For general Java:
How about LinkedIn? Anything with OpenSocial/Shindig ( Myspace, Hi5, Orkut, iGoogle, maybe even Yahoo Social ).


For Tapestry:
I would like to say my sites but they are only timid successes ( tapestry is not the issue, just the business :)

protrade.com
apps.facebook.com/bracket
apps.facebook.com/citizensports
apps.facebook.com/redsoxnation
...
..
.



Otho wrote:
Yup, no websites in java. Googlemail doesn't count. And german Telekom and
Postbank are totally niche companies. :)

2009/2/18 Daniel Honig <daniel.ho...@gmail.com>

Ok...very late for me....Horrible post!

But I do have some real points... let me bullet point


  - dynamic language frameworks offer great but often overexaggerated
  productivity ( dependent on lots of factors!)
  - PHP does not mean you can hire less than talented folks and expect a
  huge cost/productivity savings (Cake PHP has a learning curve too!)
  - Open source ecosystem in Java blows away any other environment
  - Django and Rails are great but cost of retraining is high
  - You can't argue with folks who are beat up by the mistakes of java past
  and refuse to look at the light at the end of the Java tunnel(groovy,
  grails, scala)
  - A skilled tap or wo team can likely meet or exceed the real cost/effort
  level of a django/grails/php/rails team and leave a better system in
place
  - Communicating with those who are lost in the hype of dynamic language
  frameworks is difficult.


too late...too tired....but hope the bullet points make up for my previous
post.  i think they are all points worth discussion.

2009/2/18 Daniel Honig <daniel.ho...@gmail.com>

Just tell him to go check out grails before he goes off and tries to
re-invent the infrastructure in cake php.

That being said once T5 is part of my migration path once I reach the
limits of scalability from all the MOP overhead from dynamic language
frameworks.
In a perfect world, I'd write my domain in GORM and expose it to tapestry
via some lightweight service layer....

But if your boss really wants to go and re-invent everything in Django or
PHP it might just be a lost cause.

You might want to point out that often the productivity gain is a a bit
of
a shell game....In any of these languages you still need to hire good or
great developers to get productivity.  In dynamic frameworks you can't
keep
a stable codebase unless you write good to great integration tests to
verify
your execution paths are stable and not doing something crazy from
release
to release.....IMHO, the productiviy gains from dynamic frameworks are a
bit
overexaggerated......All of these frameworks have a learning
curve.....Unless your boss wants a project delivered by a bunch of PHP
script kids?.....It's a shell game....

Despite my love of grails, after working with grails for a year and a
previous life that included lots of WO and T4 experience, I think there
is
no reason that a talented agile Tap X team could not keep up with the
true
productivity of any other framework.  Full stop ;)

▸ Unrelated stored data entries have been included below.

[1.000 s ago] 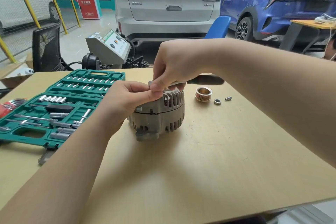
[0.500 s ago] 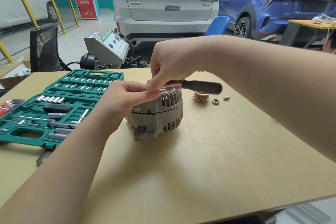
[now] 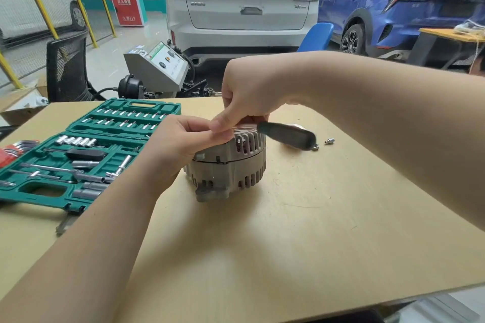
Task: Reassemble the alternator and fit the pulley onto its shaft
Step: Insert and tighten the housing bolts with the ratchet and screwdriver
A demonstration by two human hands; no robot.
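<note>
Head view: grey ribbed cast-metal alternator (image 3: 231, 165) stands mid-surface. Left hand (image 3: 181, 141) pinches something at its top rim; right hand (image 3: 249, 97) grips a blurred black-handled ratchet (image 3: 287, 135) above it (the pulley is hidden behind the handle). Risk: the socket slipping if the housing twists.

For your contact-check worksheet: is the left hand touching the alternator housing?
Touching. The head view shows the left hand resting against the alternator housing's upper left side, with no gap between them.
</note>
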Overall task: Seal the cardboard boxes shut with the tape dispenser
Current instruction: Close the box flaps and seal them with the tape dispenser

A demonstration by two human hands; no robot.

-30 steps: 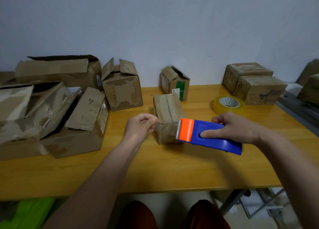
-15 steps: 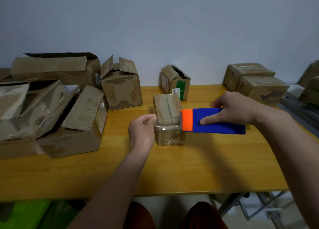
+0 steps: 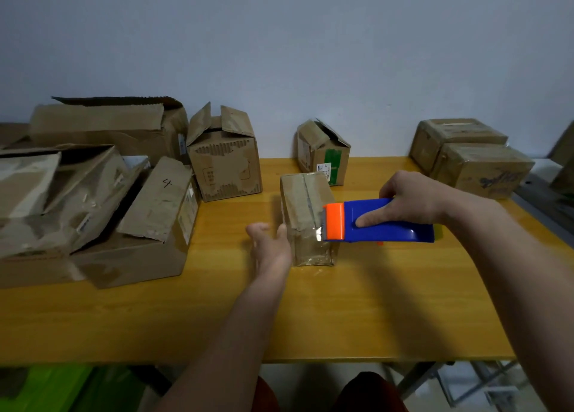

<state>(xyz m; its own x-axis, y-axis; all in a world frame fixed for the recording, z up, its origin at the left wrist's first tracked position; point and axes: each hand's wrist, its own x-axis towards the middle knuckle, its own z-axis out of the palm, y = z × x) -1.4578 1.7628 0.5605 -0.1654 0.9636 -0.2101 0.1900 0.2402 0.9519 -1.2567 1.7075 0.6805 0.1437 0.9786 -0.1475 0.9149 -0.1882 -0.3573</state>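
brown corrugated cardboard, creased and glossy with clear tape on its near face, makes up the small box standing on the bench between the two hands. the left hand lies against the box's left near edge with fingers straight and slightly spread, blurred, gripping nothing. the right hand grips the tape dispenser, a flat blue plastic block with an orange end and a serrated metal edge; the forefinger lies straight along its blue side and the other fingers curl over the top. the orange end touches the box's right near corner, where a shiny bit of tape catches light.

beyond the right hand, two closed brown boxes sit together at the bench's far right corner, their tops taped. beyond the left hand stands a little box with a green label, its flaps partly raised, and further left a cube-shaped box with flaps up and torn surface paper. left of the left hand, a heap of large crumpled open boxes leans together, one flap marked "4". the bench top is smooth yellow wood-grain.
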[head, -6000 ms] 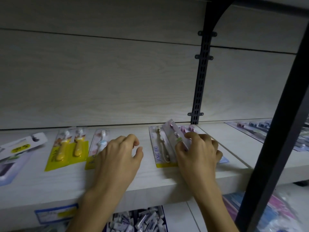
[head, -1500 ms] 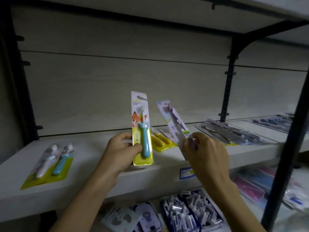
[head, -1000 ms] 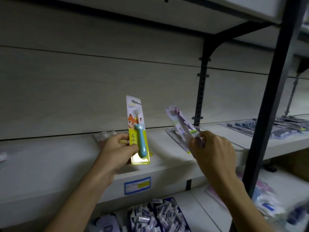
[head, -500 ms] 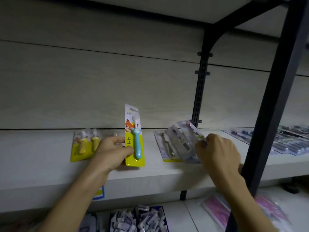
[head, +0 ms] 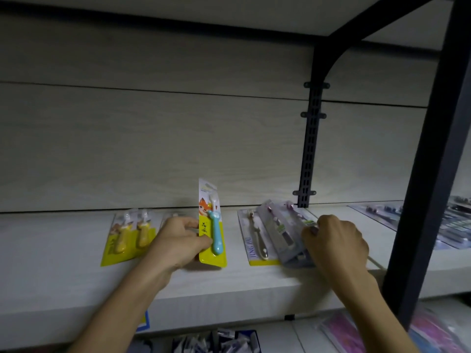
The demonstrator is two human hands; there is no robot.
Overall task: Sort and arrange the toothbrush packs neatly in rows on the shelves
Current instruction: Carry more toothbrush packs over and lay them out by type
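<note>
A: How much of the sorting is seen to be done?

B: Part of it. A yellow twin pack [head: 128, 238] is laid flat on the shelf [head: 51, 250], and a gold-brush pack [head: 254, 240] lies flat further right. More packs [head: 418, 220] are laid out beyond the black post [head: 430, 159], though their order cannot be judged from here.

A: And what is held?

B: The fox pack [head: 212, 222] is gripped by the left hand [head: 179, 243], thumb on its front and fingers curled behind; it is held nearly upright, its lower edge close to the shelf between the twin pack and the gold-brush pack. The purple pack [head: 283, 230] is pinched at its near end by the right hand [head: 334, 243], fingers closed on it, and is tilted partly over the gold-brush pack.

A: What is left?

B: Both held packs are judged not yet set down in the row. Loose stock is seen on the lower shelf [head: 285, 335], so more is probably to be done.
</note>
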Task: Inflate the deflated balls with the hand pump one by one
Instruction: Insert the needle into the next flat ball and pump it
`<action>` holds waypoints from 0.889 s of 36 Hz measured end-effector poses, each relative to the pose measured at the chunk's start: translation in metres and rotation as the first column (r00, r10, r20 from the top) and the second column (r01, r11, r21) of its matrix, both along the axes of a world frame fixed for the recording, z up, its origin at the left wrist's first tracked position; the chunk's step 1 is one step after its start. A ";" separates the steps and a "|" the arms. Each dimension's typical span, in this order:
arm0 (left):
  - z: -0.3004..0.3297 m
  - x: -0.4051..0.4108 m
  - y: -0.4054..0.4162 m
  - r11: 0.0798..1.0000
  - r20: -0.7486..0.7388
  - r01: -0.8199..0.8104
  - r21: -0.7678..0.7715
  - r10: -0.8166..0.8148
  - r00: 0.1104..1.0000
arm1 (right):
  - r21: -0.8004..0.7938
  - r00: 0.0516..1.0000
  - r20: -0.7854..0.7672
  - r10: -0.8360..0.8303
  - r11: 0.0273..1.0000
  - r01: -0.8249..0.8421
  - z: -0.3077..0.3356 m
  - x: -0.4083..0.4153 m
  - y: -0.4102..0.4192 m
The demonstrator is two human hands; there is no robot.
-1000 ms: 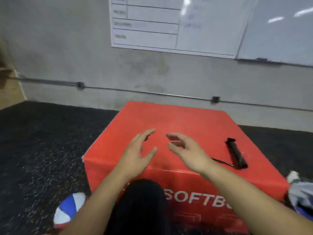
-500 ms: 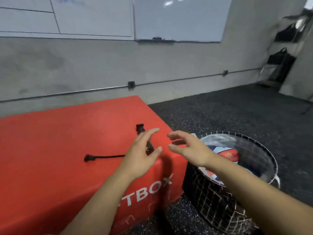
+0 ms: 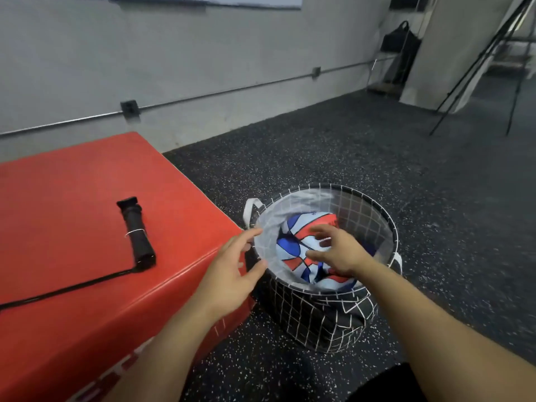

The trouble is how do you bring communicate this effectively?



On Wed, Feb 18, 2009 at 1:03 AM, Borut Bolčina <borut.bolc...@gmail.com
wrote:

Hello,

just want to share a piece of corporate mind set with you.

My boss decided that none of the Java frameworks is productive in
comparison
to PHP, Ruby and Django and that there are no web sites written in any
Java
framework. Can you believe that? I would like to prove him wrong with
Tapestry Cayenne combo. Unfortunately I have no list of T5 success
stories.

I am sorry for spamming, but I had to let the steam out!